Alors que l'Union européenne a levé l'embargo sur la livraison d'armes aux rebelles syriens, se pose la question de la traçabilité des armes. Des solutions technologiques existent, mais aucune n'est satisfaisante.
La décision européenne de lever l’embargo sur les armes à destination de l’opposition syrienne, prise dans la nuit du 27 au 28 mai, a remis sur le devant de la scène la question de la traçabilité du matériel militaire. “C’est en effet le problème central”, confirme à FRANCE 24 Joseph Henrotin, rédacteur en chef du magazine "DSI" et spécialiste des questions d’armement.
Comment s’assurer en effet que ces armes ne tombent pas entre de mauvaises mains, notamment celles de milices djihadistes ? Une problématique qui est à la frontière entre le politique et le technologique. Les responsables européens se veulent rassurant. “On a déjà testé un certain nombre de filières [pour livrer aux rebelles] du matériel médical, du matériel non létal. Nous l'avons fait avec des exigences de traçabilité. C'est le même type d'assurance que nous voudrions avoir pour les armes”, a indiqué, mardi 28 mai, Philippe Lalliot, le porte-parole du ministère français des Affaires étrangères.
Mais les spécialistes des questions militaires sont plus dubitatifs. “Une garantie totale n’existe pas au même titre qu’elle n’existe pas pour les les systèmes anti-piratage sur les CD”, assure Alexandre Vautravers, directeur du département des relations internationales de l'université Webster de Genève, contacté par FRANCE 24.
Pirater le dispositif
Aucune des éventuelles solutions technologiques pour améliorer la traçabilité n’est entièrement satisfaisante. Graver l’arme au laser pour éviter que le numéro d’identification soit trop facile à effacer ? “Ça ne permet que d’établir après coup que les armes ont changé de mains”, souligne Joseph Henrotin.

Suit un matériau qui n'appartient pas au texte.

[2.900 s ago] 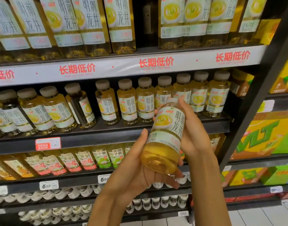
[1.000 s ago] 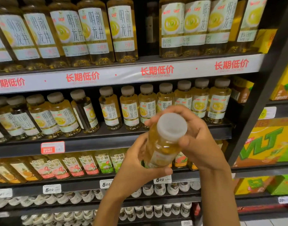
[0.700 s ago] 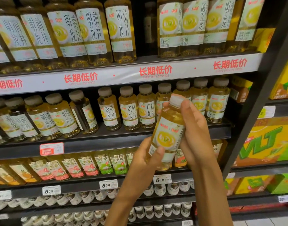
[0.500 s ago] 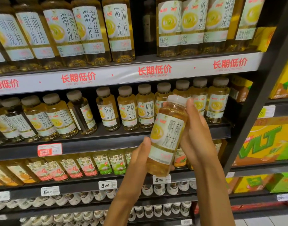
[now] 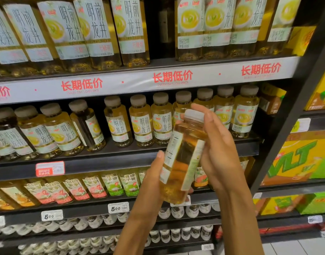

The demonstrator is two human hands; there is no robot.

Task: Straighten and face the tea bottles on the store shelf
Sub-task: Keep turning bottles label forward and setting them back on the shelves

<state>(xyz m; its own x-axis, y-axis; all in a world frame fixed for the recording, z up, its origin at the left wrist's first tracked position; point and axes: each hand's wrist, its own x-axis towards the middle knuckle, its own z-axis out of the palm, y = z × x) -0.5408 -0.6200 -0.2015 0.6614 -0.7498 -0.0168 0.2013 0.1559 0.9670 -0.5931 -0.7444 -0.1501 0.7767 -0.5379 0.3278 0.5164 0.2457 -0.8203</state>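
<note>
I hold a small tea bottle [image 5: 182, 159] with a white cap in front of the middle shelf [image 5: 121, 162], tilted slightly, its label seam and bare back toward me. My left hand [image 5: 150, 183] grips its lower half from the left. My right hand [image 5: 217, 148] holds its upper part, fingers reaching up past the cap. Behind stands a row of matching small tea bottles [image 5: 141, 124]; one bottle [image 5: 88, 126] near the left shows its side and looks dark.
Large tea bottles [image 5: 95, 32] fill the top shelf above a white price strip [image 5: 172, 78]. Fruit tea bottles [image 5: 95, 188] and white-capped bottles [image 5: 176, 234] sit on lower shelves. Yellow-green drink cartons [image 5: 305, 159] fill the right bay past a dark upright [image 5: 287, 129].
The bottle has been turned upright from cap-toward-me and then rotated in my hands, so its front label now faces away and the seam faces me.
</note>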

Cet expert juge aussi que “la possibilité qui a été évoquée d’insérer des puces GPS dans les armes légères fournies aux rebelles syriens résiste difficilement à l’épreuve des faits”. Déjà, ceux qui reçoivent ces armes peuvent pirater le dispositif. Mais même s'ils ne le font pas, la multiplication des signaux rendrait leur traçage très lourd, d’après Joseph Henrotin.
Surtout un tel système risque d’être contre-productif. “Le régime de Bachar al-Assad dispose de capacités d’écoutes électroniques très avancées”, rappelle Alexandre Vautravers, pour qui des armes ainsi marquées électroniquement transformeraient leurs détenteurs en cible mouvante. En clair, les rebelles syriens seraient même bien avisés de détruire un tel dispositif.

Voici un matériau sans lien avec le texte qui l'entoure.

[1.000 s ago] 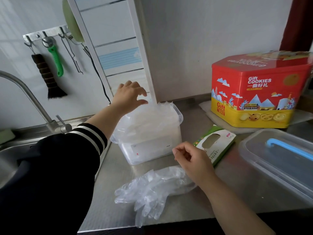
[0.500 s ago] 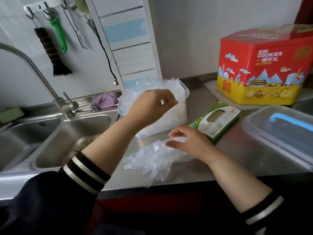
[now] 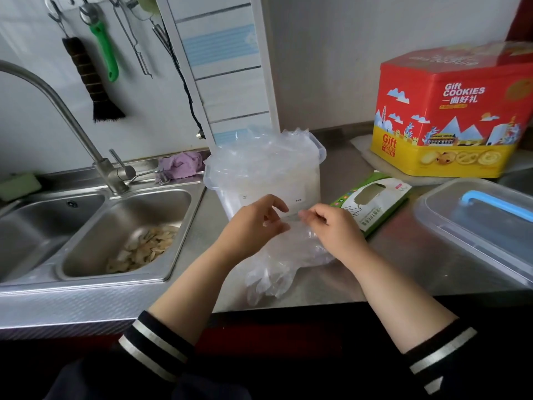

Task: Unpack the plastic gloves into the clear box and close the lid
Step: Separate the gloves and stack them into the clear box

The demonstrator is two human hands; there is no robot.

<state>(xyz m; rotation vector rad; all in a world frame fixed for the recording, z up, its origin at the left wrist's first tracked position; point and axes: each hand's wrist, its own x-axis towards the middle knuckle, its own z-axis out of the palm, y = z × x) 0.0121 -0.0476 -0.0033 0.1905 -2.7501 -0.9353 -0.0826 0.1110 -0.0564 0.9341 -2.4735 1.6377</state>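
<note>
A loose bunch of clear plastic gloves (image 3: 277,269) lies on the steel counter near its front edge. My left hand (image 3: 253,226) and my right hand (image 3: 334,229) both pinch its upper end, fingertips close together. Just behind them stands the clear box (image 3: 305,183), open and heaped with more plastic gloves (image 3: 259,157) that rise over its rim. The green and white glove packet (image 3: 372,203) lies flat to the right of the box. The box's clear lid with a blue handle (image 3: 473,223) rests on the counter at the right.
A steel sink (image 3: 95,235) with food scraps and a tall tap (image 3: 72,116) fills the left. A red and yellow cookie tin (image 3: 450,122) stands at the back right. A brush (image 3: 86,79) and a green tool (image 3: 103,47) hang on the wall. A purple cloth (image 3: 181,166) lies behind the sink.
My left hand came down from the top of the box to the loose gloves. My right hand went from hovering to pinching the bunch. The view tilted down.
</note>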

L’autre option serait la mise en place d’un système informatique permettant d’activer ou de désactiver à distance les armes livrées. Aux États-Unis, des applications pour smartphone ont ainsi été récemment développées permettant de bloquer des revolvers qui sont équipés de cartes SIM et de capteurs.

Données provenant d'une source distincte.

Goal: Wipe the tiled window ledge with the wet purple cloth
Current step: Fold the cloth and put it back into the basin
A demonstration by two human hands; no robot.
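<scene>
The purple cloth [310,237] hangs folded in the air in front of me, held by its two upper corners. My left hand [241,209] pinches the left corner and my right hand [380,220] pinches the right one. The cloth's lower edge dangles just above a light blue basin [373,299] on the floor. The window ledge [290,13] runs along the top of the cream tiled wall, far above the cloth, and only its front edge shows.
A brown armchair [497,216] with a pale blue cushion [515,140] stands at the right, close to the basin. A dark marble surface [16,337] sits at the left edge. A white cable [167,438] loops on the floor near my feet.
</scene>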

Mais, là encore, la transposition d’une telle technologie sur le champ de bataille est peu réaliste. “Ça prendrait du temps et de l’argent à mettre en place et ralentirait donc la livraison du matériel aux rebelles”, note Joseph Henrotin. En outre, “il faut prendre en compte la puissance du signal et pour que ce soit faisable les personnes qui peuvent désactiver les armes devraient se trouver sur le terrain”, note Alexandre Vautravers. Une perspective difficilement envisageable car “l’envoi par l’Europe d’hommes en Syrie est politiquement hors de question actuellement”, remarque Joseph Henrotin.
Armes en fin de vie
Toutes les solutions technologiques souffrent, enfin, d’un défaut commun. “Si on capte un signal indiquant que les armes livrées ne sont pas où elles devraient être, est-ce qu’on va envoyer des troupes sur place ou aller bombarder la zone en violant plusieurs espaces aériens ? Peu probable”, résume Joseph Henrotin.
Pour lui, la meilleure chance d’éviter que les armes livrées servent “la mauvaise cause” n’a, en fait, rien d’ultrasophistiqué et ne repose sur aucun traçage. “La meilleure option est probablement de fournir à l’opposition syrienne des armes en fin de vie avec de la poudre périssable qui rendra cet armement inutilisable à court terme”, affirme Joseph Henrotin. Une telle solution repose, cependant, sur un double pari : que le conflit ne s’éternise pas et que des radicaux islamistes ne les récupèrent pas entre temps et ne s’en servent avant que la date de péremption soit dépassée.